**Task requirements**
In the data below, find the line that contains "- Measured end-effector" and the line that contains "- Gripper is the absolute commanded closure". Copy both, plus every line between them, exactly.

Stored data:
* * *

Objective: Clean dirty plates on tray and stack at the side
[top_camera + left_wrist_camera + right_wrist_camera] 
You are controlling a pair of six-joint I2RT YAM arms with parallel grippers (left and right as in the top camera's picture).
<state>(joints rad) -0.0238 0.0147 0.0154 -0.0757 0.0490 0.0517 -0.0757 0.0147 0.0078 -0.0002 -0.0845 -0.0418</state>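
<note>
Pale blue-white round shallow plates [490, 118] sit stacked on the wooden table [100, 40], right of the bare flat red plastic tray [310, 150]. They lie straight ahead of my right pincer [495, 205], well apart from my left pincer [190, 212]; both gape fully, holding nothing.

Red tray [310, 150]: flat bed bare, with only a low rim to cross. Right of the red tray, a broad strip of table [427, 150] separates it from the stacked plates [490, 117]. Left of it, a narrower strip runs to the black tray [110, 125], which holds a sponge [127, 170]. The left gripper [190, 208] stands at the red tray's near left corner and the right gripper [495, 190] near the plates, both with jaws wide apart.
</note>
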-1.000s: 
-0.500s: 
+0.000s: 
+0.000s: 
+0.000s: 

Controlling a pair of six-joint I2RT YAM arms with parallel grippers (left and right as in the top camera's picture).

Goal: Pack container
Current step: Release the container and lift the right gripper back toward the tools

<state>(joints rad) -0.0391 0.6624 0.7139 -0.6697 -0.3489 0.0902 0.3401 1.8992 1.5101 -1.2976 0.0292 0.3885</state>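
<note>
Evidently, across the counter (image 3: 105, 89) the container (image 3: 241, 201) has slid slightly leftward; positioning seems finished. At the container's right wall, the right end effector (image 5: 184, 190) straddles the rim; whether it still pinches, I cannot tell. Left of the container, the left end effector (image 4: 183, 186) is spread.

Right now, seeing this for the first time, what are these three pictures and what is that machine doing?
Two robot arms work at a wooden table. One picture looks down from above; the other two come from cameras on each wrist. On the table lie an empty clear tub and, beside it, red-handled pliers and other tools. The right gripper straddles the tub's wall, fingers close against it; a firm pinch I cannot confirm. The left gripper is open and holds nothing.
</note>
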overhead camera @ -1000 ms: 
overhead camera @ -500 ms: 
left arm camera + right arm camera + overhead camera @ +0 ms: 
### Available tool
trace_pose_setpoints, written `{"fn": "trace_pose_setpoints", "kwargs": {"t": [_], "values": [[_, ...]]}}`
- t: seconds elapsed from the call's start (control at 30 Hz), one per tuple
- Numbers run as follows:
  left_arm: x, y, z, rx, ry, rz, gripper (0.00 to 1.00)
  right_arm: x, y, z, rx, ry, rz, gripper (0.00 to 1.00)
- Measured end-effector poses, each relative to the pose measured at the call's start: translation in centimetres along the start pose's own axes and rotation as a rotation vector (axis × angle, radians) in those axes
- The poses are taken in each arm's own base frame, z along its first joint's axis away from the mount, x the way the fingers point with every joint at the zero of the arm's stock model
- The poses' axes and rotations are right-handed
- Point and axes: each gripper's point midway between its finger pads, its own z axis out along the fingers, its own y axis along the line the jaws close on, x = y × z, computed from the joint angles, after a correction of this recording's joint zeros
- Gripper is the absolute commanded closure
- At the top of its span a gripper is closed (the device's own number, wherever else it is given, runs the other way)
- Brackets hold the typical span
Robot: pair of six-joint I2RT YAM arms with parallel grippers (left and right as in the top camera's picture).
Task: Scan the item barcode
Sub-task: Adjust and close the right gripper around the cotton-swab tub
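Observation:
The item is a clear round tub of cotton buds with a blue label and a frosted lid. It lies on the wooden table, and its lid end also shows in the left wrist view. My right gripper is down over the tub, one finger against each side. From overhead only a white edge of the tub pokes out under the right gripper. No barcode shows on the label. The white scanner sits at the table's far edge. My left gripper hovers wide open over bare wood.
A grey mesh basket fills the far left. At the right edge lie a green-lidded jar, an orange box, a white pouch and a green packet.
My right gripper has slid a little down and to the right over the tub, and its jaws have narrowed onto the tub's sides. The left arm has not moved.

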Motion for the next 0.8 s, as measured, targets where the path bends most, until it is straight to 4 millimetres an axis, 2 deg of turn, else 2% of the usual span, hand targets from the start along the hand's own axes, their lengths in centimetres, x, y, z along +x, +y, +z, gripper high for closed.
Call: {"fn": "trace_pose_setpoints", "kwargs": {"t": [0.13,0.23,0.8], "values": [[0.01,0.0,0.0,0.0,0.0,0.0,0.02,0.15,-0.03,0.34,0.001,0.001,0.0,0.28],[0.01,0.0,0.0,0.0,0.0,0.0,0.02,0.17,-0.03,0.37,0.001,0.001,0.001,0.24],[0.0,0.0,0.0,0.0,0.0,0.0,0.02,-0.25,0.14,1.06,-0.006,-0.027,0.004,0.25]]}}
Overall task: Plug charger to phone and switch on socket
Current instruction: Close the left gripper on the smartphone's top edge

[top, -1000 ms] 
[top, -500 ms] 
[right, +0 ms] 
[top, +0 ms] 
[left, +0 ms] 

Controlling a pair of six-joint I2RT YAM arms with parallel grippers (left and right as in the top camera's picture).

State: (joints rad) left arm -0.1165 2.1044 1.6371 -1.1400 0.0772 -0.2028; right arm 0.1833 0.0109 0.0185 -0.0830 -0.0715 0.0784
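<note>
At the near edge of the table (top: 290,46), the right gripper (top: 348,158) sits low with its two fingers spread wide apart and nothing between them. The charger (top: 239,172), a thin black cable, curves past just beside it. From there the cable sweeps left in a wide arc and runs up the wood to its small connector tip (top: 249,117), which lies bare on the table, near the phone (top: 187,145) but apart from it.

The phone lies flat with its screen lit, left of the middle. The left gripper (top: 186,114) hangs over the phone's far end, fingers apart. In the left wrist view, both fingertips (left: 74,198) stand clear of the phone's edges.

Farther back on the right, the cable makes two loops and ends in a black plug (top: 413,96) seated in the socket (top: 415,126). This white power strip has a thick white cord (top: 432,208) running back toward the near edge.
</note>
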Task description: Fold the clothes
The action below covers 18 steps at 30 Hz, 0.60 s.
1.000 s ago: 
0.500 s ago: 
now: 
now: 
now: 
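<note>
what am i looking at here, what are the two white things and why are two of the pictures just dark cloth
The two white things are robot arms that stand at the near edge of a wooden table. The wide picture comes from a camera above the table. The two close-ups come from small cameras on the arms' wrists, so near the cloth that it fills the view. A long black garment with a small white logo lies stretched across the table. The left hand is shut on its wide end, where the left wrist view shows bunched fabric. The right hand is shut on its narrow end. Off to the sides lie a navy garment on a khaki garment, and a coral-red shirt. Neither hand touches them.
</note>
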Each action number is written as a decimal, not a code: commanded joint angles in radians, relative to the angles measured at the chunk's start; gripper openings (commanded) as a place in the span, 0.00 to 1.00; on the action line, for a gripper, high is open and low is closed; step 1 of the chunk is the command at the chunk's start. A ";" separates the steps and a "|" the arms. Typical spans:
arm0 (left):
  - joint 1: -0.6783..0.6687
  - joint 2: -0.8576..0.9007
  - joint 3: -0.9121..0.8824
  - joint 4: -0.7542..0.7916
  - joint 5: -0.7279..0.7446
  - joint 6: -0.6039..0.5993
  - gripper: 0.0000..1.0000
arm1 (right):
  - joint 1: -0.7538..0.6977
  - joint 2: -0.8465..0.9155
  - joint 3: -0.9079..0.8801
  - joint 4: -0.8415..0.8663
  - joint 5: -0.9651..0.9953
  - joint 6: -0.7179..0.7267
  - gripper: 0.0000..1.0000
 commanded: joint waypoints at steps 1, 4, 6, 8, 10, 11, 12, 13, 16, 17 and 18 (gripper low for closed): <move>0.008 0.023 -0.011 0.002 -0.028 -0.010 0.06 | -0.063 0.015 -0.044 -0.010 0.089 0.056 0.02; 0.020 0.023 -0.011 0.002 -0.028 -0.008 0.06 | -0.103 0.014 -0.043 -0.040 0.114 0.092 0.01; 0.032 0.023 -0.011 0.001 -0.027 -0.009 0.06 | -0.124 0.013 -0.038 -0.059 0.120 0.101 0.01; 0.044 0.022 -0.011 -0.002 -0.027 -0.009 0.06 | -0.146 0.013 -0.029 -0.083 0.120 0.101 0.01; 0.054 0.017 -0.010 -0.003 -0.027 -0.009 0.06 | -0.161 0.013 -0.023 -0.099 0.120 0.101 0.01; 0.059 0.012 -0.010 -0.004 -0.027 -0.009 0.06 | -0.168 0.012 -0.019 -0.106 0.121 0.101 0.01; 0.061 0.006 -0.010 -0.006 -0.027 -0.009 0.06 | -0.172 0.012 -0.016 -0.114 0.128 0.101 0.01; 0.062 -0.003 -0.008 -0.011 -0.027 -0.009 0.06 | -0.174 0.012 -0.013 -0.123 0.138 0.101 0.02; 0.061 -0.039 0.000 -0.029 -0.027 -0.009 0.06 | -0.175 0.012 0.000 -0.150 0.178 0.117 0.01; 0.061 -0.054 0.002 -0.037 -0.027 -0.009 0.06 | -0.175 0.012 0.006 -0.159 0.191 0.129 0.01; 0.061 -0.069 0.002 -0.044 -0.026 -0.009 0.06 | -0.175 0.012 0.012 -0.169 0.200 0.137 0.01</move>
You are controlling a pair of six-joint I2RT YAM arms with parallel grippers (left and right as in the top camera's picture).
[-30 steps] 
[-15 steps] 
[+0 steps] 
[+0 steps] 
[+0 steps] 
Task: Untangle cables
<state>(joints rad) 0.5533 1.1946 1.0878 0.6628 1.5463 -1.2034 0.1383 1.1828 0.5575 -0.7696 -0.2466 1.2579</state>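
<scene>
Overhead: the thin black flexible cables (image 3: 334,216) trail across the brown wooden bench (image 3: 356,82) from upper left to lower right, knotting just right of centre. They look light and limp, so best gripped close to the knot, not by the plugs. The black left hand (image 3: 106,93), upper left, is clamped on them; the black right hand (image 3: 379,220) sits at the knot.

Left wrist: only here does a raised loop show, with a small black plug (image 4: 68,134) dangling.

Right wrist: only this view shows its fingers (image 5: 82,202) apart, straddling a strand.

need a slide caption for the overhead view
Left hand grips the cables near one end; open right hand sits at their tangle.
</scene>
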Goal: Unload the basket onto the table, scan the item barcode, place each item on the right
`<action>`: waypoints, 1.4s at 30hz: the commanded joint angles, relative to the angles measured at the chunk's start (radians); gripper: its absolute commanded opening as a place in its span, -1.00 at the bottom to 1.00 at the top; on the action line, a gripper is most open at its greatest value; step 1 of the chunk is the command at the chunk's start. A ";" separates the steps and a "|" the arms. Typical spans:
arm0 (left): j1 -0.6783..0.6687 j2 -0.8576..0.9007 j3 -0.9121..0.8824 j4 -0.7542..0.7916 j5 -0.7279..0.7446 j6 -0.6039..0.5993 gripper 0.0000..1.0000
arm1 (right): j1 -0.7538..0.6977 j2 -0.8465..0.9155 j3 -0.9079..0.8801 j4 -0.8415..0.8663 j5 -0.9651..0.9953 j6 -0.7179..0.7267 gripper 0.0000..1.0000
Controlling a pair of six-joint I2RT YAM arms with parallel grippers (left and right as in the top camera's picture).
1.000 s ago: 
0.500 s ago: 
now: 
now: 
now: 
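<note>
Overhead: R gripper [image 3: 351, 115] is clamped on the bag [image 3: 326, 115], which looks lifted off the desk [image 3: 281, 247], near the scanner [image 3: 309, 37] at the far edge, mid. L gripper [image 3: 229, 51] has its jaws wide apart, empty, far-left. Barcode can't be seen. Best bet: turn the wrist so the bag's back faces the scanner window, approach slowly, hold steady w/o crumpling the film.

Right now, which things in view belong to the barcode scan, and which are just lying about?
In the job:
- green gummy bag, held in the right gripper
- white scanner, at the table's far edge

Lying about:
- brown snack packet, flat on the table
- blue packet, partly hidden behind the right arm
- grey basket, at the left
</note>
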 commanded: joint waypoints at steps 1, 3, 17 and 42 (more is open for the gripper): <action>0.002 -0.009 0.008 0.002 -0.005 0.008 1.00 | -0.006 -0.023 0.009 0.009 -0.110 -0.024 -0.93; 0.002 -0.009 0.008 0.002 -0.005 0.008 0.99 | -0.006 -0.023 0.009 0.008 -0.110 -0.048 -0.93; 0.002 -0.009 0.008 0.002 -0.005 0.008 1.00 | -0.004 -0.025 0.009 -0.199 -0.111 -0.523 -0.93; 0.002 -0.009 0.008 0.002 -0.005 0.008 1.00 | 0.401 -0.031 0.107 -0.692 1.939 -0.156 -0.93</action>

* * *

**Task output**
- Measured end-effector poses, each relative to the pose measured at the call's start: translation in centimetres along the start pose's own axes and rotation as a rotation vector (axis × angle, radians) in those axes
- The poses are taken in each arm's own base frame, z along its first joint's axis away from the mount, x the way the fingers point with every joint at the zero of the arm's stock model
- The poses' axes and rotations are right-handed
- Point and axes: each gripper's point midway between its finger pads, its own z axis out along the fingers, its own y axis along the line the jaws close on, x = y × z, computed from the joint angles, after a correction of this recording's joint zeros
- Gripper is the absolute commanded closure

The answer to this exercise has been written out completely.